SA reconsiders LPAPs
The Lifetime Physical Activity Program graduation requirement may soon be changing. In response to student concerns about wait-listing and difficulties registering for LPAP classes, the Student Association is evaluating the current LPAP requirement and considering changes to improve the program.
At the SA meeting on Jan. 30, four options for requirement changes were proposed: keep the requirement the same, reduce the requirement to one LPAP, allow participation in varsity and club sports to count for the requirement, or remove the LPAP requirement entirely while still allowing students to take LPAPs for credit. According to SA External Vice President Sanjula Jain, these options are not conclusive, but are simply an attempt by the SA to cover a broad spectrum of possibilities. After reviewing feedback from students, options may be edited or combined.
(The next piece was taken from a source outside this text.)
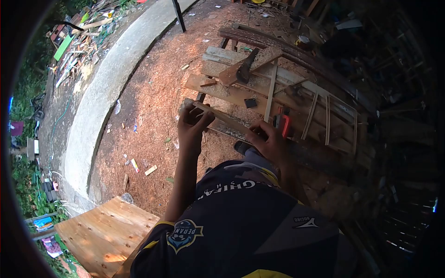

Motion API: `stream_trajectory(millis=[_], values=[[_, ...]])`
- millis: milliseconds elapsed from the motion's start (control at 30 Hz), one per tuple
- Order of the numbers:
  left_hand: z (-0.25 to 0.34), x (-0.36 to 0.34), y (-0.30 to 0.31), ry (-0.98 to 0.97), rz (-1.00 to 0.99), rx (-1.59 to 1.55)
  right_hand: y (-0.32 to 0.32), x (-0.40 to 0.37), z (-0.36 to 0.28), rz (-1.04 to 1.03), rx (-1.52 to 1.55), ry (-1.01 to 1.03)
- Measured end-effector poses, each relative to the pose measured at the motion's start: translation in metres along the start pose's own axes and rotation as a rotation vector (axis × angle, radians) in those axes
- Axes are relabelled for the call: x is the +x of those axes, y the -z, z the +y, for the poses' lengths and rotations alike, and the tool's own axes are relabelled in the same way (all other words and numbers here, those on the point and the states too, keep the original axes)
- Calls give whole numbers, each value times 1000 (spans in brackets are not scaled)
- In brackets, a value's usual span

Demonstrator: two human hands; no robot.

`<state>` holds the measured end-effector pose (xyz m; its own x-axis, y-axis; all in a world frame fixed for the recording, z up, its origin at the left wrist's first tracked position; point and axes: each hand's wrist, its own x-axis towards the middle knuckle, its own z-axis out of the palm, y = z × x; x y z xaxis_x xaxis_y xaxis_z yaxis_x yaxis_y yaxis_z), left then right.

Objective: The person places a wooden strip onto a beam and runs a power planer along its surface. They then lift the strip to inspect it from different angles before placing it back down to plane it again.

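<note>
A thin flat wooden strip [222, 118] is held up between both hands in front of my body. My left hand [193, 116] pinches its left end between thumb and fingers. The other end is gripped by my right hand [265, 137], fingers curled round it. Beyond the strip stands a plank workbench [234, 95] strewn with wood shavings. On it lie a hand saw [234, 73], a small dark square [251, 103] and several thin wooden sticks [271, 90]. A red and black tool [283, 124] rests just beyond my right hand.
Shavings cover the ground [143, 102] left of the bench. A concrete strip [104, 88] curves along the left. A plywood sheet [104, 231] lies at the lower left. A dark post [178, 16] stands at the top, and scrap wood [76, 60] is heaped at the upper left.
</note>
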<state>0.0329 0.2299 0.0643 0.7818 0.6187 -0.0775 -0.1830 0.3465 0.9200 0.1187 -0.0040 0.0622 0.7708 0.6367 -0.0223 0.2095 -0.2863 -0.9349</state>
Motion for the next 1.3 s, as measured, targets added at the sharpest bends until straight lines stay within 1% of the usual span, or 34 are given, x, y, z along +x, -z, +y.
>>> stream_trajectory(millis=[100,333,400,500,600,700,800,900,1000,1300], values=[[-11,3,1,72,-96,-23,4,-9,-5,36,-5,-10],[-16,2,-11,61,-153,41,12,-21,-3,58,3,-55],[-16,1,-13,61,-160,40,12,-23,2,60,23,-78],[-19,1,-15,40,-168,47,13,-23,9,87,4,-56],[-22,1,-17,36,-153,71,16,-23,8,72,-18,-34],[-23,-1,-20,64,-134,19,19,-24,9,65,-89,-38],[-22,-2,-25,62,-118,6,20,-25,22,-56,89,-125],[-29,2,-23,39,-134,5,18,-26,21,-61,121,-123],[-30,0,-30,35,-105,-25,20,-27,21,-43,149,-158],[-37,-2,-36,30,-159,-64,29,-32,23,23,87,-88]])
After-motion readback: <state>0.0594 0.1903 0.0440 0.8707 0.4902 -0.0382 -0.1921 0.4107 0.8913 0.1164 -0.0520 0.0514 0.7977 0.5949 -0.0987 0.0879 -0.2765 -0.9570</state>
SA senators have collected feedback on the possible changes through surveys and discussions at college government meetings. The SA is currently working to analyze that feedback to get a comprehensive idea of which options students prefer, Jain said.
"This is a big priority for the SA, and we are definitely working to see something happen," Jain said. "We are trying to reach out to as many students as possible, especially athletes, to really make sure we get a complete picture of the issue."
The SA is working with Dean of Undergraduates John Hutchinson and Registrar David Tenney to implement changes to the program.
Hutchinson said that the university needed to determine whether the LPAP requirement is fitting the needs of undergraduates.
"This semester, we had a large number of seniors who still needed the requirement to graduate," Hutchinson said. "Many people put off taking it until senior year because they can't get into classes, which seems to take away from the benefit. It becomes a self-fulfilling cycle because freshmen can't get in because the courses are filled by seniors."
According to Hutchinson, for changes to the LPAP curriculum to take place, the SA will need to present its findings to the Committee on Undergraduate Curriculum. The CUC would then research and debate the issue and make a recommendation to the Faculty Senate. Any changes to the curriculum would then need to be approved by the Faculty Senate.
"To take effect next year, the Senate would need to decide by April," Hutchinson said. "However, the CUC and the Faculty Senate are currently heavily investing their time in the new writing and communication program. It's entirely possible that the CUC will have little time to have discussion about [LPAPs] this semester."
Cardio Kickboxing instructor Larry Martinez (Baker '07) said that he thought the graduation requirement should not be changed.
"The purpose of the LPAP program is to teach students skills and knowledge that they can use for the rest of their lives, hence the name," Martinez said. "I think that exposing students to physical activities is extremely valuable."
Martinez said that he did not see a problem with the number of sections of each LPAP offered.
"In my experience, there has always been space for students who wish to take LPAP classes," Martinez said. "Although I am not teaching two sections this semester, the cap on my class was raised to accommodate more students."
Men's basketball team member Omar Oraby said he would like to see varsity sports count for the LPAP credit or the requirement removed for varsity athletes.
"Most LPAPs are in the early afternoon, and that's when we practice," Oraby, a McMurtry College sophomore, said. "It makes it difficult to sign up for LPAPs, so most basketball players take LPAPs in the summer."
Baker College junior Claire Garney said that she liked the LPAP that she took, but there was room for improvement.
"I took Cardio Kickboxing last semester, and I enjoyed it a lot, but it was a little crowded," Garney said. "If Rice wanted a way to improve, I would have to say open more sessions rather than create a waiting list."
Duncan College senior Justin Yun said he thinks LPAPs are a great way to stay active. Yun has taken two LPAPs, Samba & Merengue and Team Sports, and said he would take more if he could.
"[At first,] I was bothered by LPAPs because most of them were dancing ones," Yun said. "But I grew to like them, even the Samba one. It was a good time bonding with people that I didn't know before, and it also helps you take a break from studying. Just staying active makes you a little happier."